I am grateful for my brother in law and sister in law, that their cruise ship was not one of disease, but one that was able to find a safe port and a plane to carry them home.

I am grateful for all of the medical professionals and first responders and military who answered the call to serve something greater than themselves.  I owe you my life.

I am grateful for the bee that buzzes in my orange tree, reminding me that we do not always control our destiny, but we must work at it never the less.

I am grateful for my sponsor child Emmy, in Uganda, that he has a place to rest his head, a warm meal in his tummy, an education, and that he loves Jesus.

I am grateful for water that runs freely from my faucet, and toilet paper to wipe my bottom, and a toilet to flush it in.

I am grateful to the homeless, the impoverished, the less fortunate,  who remind me of all that I have to give.

I am grateful to all the caregivers, their masked faces in this new world order embody a strength and sense of purpose that I must learn from and  aspire.

I am grateful to the workers in the fields, the grocery and stockroom clerks, the truckers and warehouse helpers, the delivery drivers and all those who never asked to be first responders, but are responding to the call just the same.

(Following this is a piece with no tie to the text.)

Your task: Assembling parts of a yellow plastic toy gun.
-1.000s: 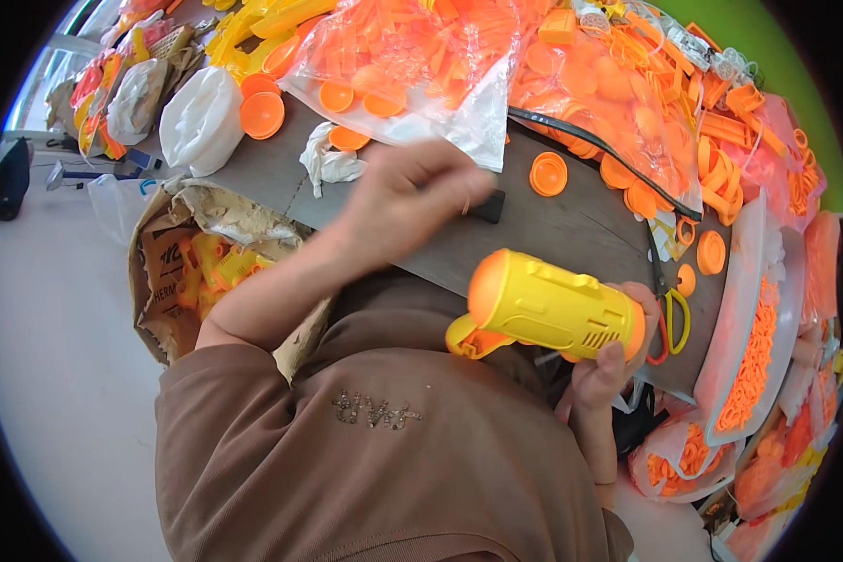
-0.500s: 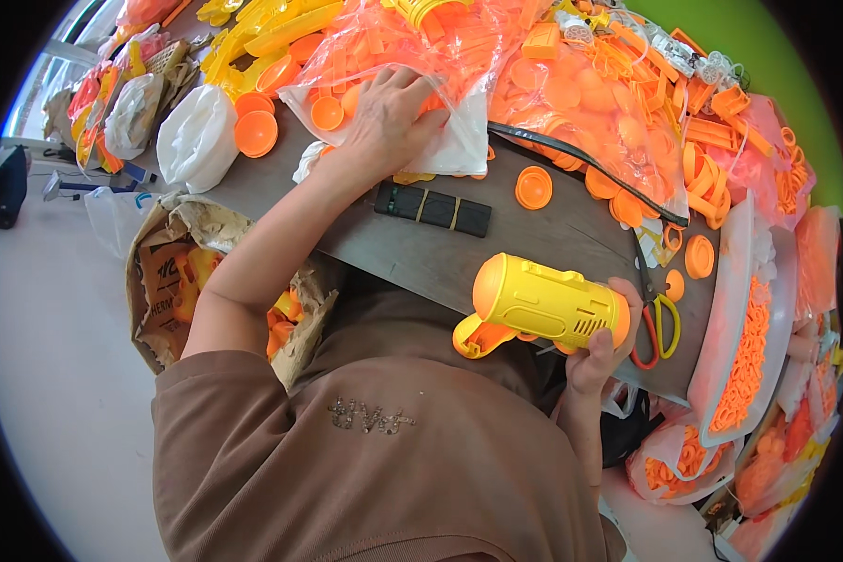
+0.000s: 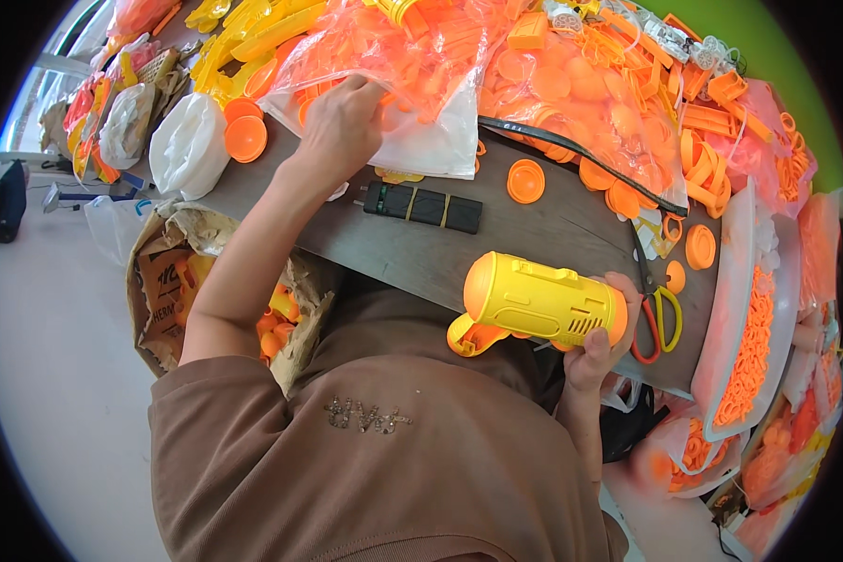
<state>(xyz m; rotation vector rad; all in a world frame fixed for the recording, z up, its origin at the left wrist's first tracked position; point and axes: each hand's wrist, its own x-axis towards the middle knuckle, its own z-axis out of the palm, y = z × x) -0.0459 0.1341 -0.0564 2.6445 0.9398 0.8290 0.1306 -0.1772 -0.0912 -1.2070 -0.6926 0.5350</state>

I am grateful to the sound of the distant buzz of a lawn mower that reminds me of something normal.  I need normal right now.

I am grateful I can still curl up on the couch and find Lucille Ball and Andy Griffith still the same after sixty odd years and remember what life used to be like before all of this.

I am grateful for my God.  For in Him I find my rock.  My compass, my acceptor of all of my imperfections.  The one who time and again is willing to give me another chance to get it right.  To appreciate what I have not tomorrow, but today.

Finally, I am grateful for the P that calls to me from the mountain top that positivity is always a choice and well worth the climb.   I will keep trying.

So many I want to thank.  So many who came before me I wish I could thank.  I hope you know, I notice you in the shadows, all of you each and every week, and I am so grateful.  Stepping out of your comfort zones, to comfort me and the countless others who need to know, in this time of trial, that the world had not gone mad, but is very much alive with the vibrancy of the human spirit.  It isn’t by chance that the Easter story is before us.

We too will rise again.

 

Let gratitude lift you up and out of this dark place.  Practice it.  Practice it.  Practice it.

Thanks for reading.  I am getting better every day and looking forward to new beginnings with all of you.